(Exercise brief): Extract all lines in the data that contain the word "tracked".

(Recorded information):
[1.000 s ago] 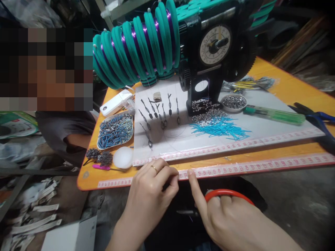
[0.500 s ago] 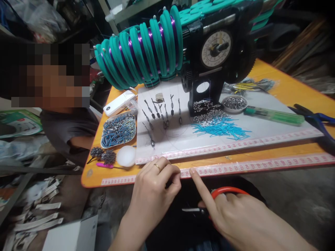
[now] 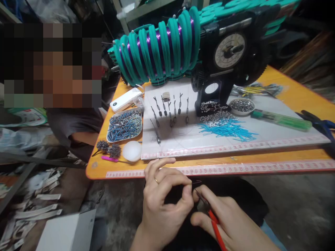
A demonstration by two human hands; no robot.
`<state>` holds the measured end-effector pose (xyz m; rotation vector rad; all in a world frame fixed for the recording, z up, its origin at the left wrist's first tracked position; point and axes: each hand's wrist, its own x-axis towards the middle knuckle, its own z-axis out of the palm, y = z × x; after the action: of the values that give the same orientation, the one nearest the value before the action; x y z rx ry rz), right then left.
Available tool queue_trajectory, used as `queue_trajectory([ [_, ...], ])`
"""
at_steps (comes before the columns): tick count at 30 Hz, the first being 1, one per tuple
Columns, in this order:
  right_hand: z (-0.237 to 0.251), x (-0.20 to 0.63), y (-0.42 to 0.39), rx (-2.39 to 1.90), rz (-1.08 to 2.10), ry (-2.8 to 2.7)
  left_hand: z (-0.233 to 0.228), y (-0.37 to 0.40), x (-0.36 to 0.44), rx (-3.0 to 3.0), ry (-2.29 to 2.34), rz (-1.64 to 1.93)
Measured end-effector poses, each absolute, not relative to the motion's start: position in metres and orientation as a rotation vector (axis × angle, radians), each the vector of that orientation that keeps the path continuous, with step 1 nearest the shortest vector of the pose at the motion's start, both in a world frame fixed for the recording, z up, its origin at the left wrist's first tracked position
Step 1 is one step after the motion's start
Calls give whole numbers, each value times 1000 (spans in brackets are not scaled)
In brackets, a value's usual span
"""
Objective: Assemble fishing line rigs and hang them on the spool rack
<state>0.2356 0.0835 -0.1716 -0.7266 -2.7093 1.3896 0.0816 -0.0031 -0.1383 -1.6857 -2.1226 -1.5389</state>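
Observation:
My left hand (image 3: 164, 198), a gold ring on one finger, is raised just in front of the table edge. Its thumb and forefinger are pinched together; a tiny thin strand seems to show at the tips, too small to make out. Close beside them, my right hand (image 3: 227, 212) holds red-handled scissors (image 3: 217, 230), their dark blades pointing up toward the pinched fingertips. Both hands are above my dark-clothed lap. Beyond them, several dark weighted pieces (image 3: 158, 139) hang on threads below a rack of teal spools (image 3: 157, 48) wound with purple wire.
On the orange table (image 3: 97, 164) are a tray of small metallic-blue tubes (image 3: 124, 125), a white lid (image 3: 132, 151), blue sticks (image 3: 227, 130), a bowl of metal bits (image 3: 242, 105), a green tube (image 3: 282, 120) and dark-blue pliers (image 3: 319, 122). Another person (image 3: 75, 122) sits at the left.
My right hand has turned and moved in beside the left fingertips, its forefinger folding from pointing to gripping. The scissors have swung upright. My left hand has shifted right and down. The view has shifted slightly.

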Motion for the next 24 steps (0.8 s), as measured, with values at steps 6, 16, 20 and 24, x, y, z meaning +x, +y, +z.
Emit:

(Your solution):
`<state>` holds the measured end-effector pose (xyz m; rotation vector rad; all in a world frame fixed for the recording, z up, its origin at the left wrist's first tracked position; point and axes: each hand's wrist, its own x-axis towards the middle knuckle, its own z-axis out of the palm, y = z × x; after the action: of the values that give the same orientation, the one nearest the value before the action; x y z rx ry rz), right then left.
Measured end-effector poses, each absolute, not relative to the motion's start: position in metres and orientation as a rotation vector (axis × angle, radians), each the vector of that orientation that keeps the path continuous, with step 1 nearest the shortest vector of the pose at the motion's start, both in a world frame fixed for the recording, z up, its origin at the left wrist's first tracked position

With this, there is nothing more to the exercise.